She feels him shrug and looks up at him. The smile he gives her doesn’t reach his eyes, and she nods knowingly. She knows why he hates Octobers; he’d explained it to her once, after Istanbul, on an overnight train ride to their next assignment.

“My mother died this time, three years ago.”

That night, Gaby told him she was sorry, had woven her fingers through his when he said he could not answer any more questions.

“Were you on the train today?” she asks now, her body relaxing into his. They are practiced, together, in dancing. They dance around the topic of his family, both of them wincing when someone they do not know asks questions about his home. They dance as a distraction, and each pirouette Gaby spins around him is always one more attempt to blur the memories he does not share.

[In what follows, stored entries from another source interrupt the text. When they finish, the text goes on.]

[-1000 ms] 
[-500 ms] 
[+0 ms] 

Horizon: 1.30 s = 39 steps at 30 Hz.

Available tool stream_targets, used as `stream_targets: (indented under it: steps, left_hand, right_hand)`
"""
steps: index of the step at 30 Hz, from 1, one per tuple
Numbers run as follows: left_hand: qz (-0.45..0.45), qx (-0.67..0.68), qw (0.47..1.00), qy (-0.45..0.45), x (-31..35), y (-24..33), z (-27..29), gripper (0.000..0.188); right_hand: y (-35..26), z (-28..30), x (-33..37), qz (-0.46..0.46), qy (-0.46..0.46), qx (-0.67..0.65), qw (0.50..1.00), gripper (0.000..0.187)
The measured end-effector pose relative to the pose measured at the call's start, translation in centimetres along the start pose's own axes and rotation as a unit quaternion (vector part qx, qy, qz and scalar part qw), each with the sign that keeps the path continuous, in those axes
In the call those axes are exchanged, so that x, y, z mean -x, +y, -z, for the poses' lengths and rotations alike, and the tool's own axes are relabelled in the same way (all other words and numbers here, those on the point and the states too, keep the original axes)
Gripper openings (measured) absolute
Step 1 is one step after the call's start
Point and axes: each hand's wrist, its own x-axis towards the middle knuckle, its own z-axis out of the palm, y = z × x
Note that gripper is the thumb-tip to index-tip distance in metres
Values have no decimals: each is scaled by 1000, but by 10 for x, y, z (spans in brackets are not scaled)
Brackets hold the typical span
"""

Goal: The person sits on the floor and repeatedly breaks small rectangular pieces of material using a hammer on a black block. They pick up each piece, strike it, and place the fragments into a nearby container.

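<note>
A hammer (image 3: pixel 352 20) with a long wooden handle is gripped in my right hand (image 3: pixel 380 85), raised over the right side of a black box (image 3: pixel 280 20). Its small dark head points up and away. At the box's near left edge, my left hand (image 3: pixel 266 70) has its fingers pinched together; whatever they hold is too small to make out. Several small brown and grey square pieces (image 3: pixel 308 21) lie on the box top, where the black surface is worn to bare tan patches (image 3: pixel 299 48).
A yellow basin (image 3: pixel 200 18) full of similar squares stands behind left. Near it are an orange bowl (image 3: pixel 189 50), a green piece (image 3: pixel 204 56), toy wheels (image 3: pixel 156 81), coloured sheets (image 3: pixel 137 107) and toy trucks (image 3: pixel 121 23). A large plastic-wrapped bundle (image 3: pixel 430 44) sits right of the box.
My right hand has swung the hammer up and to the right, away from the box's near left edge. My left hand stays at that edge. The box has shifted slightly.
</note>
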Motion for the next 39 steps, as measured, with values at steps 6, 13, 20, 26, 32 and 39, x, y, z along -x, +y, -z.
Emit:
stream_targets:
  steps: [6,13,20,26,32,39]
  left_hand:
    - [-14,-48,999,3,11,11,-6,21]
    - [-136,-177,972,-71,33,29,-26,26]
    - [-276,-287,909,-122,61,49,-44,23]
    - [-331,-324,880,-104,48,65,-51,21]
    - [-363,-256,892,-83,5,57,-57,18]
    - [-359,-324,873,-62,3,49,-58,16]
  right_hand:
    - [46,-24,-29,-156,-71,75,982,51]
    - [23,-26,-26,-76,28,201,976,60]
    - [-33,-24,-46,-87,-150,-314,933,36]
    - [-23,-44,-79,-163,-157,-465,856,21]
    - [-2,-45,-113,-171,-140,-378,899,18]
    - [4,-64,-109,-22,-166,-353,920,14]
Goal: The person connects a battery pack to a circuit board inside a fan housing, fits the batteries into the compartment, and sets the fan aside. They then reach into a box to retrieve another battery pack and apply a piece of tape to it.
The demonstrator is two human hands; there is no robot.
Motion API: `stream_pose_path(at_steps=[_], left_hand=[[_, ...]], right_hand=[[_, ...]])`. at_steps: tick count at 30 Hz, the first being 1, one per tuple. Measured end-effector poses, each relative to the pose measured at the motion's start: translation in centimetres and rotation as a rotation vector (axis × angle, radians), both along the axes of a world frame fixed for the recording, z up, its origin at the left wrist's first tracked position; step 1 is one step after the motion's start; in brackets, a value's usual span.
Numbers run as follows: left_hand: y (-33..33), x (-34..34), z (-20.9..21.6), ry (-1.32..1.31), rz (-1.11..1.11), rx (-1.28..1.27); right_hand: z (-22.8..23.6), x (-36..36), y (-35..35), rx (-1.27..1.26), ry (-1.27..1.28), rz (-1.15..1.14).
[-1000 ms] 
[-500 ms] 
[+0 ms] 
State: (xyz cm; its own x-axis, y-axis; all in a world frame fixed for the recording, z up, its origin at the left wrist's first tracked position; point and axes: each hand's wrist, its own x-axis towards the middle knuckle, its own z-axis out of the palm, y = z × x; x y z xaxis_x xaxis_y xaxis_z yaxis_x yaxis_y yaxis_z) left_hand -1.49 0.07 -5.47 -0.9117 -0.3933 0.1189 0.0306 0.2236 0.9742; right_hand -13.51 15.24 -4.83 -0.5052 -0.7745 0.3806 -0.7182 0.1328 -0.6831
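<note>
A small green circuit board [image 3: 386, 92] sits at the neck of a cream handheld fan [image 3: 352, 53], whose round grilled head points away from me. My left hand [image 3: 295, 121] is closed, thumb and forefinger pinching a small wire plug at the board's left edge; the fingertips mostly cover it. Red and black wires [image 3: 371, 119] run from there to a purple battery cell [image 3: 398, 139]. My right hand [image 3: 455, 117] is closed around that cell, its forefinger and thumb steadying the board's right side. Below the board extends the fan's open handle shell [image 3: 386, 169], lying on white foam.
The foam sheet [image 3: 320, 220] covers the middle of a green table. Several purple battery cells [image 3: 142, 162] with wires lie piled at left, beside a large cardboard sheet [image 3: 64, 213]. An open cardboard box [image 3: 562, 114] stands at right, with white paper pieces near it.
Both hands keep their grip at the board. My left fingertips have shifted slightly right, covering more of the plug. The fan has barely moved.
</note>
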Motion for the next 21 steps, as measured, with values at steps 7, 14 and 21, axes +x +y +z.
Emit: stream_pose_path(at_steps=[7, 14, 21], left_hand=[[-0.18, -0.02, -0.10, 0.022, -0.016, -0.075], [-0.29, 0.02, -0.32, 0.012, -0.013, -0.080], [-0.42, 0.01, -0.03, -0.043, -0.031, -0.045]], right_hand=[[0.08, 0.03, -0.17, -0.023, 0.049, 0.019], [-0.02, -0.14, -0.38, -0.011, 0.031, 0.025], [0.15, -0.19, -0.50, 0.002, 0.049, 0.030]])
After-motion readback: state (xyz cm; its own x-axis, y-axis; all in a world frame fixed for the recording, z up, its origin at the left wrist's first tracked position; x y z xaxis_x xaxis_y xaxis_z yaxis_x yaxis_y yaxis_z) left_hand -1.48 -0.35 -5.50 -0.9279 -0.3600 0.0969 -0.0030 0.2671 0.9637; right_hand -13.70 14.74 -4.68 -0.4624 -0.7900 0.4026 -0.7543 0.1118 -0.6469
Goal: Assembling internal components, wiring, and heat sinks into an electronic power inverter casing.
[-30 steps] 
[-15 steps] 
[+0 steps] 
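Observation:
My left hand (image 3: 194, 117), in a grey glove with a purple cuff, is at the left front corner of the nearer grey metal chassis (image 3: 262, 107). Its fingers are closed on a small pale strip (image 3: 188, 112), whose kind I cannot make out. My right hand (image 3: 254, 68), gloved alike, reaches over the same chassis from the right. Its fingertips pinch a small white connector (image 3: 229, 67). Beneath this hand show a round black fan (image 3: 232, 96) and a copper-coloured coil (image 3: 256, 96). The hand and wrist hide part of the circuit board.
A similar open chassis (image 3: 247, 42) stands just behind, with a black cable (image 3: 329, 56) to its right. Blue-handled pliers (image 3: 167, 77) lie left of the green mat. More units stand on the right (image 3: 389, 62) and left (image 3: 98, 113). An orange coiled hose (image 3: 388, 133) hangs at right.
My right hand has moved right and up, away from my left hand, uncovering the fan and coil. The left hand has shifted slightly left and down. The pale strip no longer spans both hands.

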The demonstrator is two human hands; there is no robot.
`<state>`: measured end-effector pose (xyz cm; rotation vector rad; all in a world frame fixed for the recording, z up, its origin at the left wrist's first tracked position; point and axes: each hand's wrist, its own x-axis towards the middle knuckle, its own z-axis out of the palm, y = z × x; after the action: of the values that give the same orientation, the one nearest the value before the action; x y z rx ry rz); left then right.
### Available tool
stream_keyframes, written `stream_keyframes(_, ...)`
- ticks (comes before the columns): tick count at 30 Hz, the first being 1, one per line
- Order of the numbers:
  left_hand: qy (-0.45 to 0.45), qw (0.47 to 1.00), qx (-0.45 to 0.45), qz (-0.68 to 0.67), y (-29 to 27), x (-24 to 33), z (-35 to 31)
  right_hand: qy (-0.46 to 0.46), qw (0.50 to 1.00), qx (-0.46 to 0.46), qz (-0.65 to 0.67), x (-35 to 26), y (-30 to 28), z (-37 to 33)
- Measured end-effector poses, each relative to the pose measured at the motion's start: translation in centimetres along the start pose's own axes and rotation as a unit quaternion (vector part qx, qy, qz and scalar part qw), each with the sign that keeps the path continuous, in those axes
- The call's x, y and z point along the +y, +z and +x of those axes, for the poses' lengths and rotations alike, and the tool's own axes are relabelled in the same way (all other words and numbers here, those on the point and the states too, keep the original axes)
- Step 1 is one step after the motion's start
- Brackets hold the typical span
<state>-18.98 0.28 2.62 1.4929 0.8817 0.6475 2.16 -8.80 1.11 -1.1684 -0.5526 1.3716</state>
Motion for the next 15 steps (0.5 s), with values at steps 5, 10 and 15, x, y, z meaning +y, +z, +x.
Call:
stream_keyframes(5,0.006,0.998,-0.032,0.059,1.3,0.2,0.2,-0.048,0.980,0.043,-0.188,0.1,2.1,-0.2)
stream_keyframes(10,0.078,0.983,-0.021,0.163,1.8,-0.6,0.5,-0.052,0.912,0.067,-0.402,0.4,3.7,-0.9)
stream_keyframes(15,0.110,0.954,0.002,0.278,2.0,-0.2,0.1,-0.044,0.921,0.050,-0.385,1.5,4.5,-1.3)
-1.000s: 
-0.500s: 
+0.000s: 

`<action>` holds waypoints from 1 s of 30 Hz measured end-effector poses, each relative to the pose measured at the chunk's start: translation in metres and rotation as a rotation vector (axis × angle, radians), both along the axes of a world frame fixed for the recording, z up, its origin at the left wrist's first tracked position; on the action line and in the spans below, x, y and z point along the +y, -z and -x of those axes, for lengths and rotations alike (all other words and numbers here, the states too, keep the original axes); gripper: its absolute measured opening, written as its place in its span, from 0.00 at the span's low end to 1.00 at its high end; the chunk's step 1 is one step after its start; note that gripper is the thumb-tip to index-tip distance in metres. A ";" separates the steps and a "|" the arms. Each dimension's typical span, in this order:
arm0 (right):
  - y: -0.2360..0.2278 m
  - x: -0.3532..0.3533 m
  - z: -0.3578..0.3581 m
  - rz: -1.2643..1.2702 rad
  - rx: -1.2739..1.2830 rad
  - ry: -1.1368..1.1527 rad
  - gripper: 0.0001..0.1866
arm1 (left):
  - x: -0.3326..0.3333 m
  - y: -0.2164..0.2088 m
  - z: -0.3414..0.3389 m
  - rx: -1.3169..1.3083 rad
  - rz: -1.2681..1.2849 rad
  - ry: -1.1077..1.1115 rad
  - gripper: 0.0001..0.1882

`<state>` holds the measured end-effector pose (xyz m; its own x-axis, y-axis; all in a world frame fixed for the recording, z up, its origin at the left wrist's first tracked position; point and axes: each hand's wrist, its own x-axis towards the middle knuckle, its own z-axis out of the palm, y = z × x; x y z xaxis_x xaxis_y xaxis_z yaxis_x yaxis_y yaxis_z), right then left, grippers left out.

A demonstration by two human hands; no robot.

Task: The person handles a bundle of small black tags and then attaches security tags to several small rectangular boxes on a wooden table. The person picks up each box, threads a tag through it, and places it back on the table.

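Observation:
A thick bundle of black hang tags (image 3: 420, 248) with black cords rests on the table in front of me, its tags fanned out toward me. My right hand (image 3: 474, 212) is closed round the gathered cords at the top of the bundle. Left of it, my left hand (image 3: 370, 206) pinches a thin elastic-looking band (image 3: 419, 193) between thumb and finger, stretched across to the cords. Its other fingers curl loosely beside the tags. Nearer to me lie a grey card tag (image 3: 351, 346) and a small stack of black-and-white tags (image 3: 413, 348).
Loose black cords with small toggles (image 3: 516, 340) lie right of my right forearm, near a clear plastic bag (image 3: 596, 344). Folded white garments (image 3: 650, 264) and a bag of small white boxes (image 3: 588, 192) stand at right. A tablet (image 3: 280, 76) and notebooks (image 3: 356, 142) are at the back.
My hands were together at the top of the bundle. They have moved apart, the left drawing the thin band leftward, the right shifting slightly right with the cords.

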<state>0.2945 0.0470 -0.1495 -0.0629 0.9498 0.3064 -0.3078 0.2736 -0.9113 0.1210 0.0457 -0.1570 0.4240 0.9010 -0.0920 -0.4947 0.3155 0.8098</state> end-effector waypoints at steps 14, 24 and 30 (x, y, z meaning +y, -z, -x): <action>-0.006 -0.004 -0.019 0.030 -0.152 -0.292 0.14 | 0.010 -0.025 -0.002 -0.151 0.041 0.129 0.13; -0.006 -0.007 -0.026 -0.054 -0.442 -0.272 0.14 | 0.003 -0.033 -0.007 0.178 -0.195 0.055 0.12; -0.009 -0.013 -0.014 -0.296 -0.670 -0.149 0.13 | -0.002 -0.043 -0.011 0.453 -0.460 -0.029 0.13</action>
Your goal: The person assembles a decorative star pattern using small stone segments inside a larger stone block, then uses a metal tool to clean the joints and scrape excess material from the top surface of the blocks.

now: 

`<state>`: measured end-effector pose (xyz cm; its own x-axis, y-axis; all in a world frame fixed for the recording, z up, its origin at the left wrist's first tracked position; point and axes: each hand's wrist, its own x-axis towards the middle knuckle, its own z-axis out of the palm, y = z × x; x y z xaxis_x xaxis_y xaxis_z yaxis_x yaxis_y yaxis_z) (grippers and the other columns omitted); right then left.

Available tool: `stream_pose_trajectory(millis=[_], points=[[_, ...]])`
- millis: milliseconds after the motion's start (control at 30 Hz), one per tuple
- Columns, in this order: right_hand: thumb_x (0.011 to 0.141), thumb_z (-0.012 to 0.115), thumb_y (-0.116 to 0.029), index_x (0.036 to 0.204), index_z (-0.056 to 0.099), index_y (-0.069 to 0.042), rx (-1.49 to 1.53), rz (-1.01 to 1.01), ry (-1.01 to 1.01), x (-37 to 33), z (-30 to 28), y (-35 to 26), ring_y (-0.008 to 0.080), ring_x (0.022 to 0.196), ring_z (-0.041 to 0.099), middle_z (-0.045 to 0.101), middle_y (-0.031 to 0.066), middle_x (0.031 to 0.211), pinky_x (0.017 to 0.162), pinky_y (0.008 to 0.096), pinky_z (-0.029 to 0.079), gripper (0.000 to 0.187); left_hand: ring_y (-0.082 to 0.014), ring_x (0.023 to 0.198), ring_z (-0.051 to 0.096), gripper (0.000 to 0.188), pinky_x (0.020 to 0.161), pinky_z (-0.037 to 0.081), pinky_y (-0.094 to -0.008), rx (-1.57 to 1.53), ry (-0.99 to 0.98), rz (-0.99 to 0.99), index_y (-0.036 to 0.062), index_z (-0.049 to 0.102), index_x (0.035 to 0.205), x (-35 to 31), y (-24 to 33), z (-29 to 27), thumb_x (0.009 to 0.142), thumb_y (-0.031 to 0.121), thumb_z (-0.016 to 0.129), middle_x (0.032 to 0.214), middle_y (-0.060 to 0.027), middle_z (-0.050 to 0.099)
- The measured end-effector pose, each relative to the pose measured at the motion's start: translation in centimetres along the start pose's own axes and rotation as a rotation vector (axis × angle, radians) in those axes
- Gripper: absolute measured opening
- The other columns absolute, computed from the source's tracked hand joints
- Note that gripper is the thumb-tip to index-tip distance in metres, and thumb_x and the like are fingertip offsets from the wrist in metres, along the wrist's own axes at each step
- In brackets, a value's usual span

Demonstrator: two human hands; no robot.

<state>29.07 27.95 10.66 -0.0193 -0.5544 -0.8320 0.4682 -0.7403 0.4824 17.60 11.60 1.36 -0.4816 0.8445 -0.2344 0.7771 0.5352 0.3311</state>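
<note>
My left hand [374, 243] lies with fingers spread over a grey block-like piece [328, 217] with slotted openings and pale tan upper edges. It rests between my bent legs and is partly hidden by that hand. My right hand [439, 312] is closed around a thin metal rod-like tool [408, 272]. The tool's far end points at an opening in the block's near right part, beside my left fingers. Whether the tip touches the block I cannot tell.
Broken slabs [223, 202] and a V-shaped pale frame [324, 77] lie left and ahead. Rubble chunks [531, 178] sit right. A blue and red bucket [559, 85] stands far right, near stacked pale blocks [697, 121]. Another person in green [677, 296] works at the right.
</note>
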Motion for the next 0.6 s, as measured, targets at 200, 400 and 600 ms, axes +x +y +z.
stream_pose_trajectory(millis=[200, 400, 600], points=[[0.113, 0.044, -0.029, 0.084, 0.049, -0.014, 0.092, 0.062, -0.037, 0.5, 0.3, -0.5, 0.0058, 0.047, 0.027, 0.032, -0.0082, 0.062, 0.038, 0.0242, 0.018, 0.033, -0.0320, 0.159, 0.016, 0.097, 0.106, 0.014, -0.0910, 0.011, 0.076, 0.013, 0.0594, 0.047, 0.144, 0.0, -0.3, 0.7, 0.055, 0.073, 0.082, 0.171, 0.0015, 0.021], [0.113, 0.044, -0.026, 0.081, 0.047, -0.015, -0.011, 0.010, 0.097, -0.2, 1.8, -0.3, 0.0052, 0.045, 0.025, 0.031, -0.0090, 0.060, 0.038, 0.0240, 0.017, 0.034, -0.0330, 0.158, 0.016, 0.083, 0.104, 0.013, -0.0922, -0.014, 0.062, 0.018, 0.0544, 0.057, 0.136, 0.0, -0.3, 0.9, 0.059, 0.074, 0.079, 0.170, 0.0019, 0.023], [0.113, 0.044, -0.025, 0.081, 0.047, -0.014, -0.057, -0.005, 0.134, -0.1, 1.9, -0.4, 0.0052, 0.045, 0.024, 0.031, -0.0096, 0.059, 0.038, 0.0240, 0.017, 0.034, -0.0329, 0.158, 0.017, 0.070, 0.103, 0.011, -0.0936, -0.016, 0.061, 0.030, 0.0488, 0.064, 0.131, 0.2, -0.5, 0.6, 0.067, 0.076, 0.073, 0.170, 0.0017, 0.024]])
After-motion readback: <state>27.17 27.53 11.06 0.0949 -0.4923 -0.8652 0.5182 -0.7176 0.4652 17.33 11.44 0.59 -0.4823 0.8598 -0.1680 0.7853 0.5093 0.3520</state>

“No,” he says, before the sound of a door shutting somewhere down the hall abruptly breaks them apart.

Illya had held Gaby in the grass in Rome, had finally kissed her on the street in Istanbul under a starry sky, had taken to spending most evenings either in Gaby’s bed or making space for her in his own. And yet, here they are now, Gaby thinks, leaving each other in the mornings before the sun comes up, pretending to everyone except themselves and possibly Solo that their relationship is purely a professional one.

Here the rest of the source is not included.